▶ **Exercise requirements**:
Spot each line in the records below where the word "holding" occurs, then copy it.

▶ **Recorded data**:
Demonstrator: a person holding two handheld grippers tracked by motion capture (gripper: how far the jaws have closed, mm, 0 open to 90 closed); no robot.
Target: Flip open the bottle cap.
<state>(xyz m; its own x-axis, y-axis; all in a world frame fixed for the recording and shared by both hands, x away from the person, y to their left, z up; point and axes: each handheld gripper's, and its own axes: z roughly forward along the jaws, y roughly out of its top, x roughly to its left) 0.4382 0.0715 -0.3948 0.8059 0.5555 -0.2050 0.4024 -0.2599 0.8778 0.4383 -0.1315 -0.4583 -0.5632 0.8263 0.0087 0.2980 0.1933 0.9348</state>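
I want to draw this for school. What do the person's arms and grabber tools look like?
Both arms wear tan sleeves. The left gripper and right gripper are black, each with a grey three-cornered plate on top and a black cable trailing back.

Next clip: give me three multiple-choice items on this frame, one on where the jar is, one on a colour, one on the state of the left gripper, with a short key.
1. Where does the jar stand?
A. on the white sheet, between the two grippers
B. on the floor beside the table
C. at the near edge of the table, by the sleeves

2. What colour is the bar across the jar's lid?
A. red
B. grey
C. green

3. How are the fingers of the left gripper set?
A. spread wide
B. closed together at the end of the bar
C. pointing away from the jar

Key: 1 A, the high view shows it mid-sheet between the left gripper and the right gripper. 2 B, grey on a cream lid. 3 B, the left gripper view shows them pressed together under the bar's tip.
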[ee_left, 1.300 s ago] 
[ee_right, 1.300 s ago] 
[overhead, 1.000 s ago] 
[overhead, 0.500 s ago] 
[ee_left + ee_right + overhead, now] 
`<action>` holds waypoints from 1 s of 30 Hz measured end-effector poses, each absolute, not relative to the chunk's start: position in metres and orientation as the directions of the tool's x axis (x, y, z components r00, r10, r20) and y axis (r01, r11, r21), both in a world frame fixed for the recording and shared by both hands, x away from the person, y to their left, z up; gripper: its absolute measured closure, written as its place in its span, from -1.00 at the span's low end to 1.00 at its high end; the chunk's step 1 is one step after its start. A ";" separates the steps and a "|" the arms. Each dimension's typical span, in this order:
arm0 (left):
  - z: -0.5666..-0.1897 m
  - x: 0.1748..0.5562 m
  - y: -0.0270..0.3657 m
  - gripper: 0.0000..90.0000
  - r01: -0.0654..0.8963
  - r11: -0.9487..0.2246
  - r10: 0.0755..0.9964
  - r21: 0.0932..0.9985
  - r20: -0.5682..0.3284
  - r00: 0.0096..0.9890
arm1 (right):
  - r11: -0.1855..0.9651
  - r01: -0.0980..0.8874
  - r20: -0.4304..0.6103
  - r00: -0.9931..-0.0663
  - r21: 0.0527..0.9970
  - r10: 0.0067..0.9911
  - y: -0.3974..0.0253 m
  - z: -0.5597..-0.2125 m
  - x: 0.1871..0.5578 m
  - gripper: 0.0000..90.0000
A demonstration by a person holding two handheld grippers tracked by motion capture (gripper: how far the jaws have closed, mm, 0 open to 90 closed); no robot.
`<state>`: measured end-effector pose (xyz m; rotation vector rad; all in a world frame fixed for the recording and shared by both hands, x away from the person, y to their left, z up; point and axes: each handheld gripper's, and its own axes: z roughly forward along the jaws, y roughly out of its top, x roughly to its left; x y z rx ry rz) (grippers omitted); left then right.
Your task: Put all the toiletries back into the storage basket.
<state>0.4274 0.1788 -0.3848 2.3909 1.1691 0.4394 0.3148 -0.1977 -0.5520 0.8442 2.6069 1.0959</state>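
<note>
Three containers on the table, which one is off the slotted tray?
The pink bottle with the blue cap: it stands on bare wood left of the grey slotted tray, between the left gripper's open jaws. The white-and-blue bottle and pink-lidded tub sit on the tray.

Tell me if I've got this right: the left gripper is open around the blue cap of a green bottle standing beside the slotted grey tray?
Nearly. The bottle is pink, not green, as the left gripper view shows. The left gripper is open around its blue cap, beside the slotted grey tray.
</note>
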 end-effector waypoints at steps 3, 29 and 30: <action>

▶ **Completed task**:
Demonstrator: a person holding two handheld grippers tracked by motion capture (gripper: how far the jaws have closed, mm, 0 open to 90 closed); no robot.
A demonstration by a person holding two handheld grippers tracked by motion capture (gripper: how far the jaws have closed, mm, 0 open to 90 closed); no robot.

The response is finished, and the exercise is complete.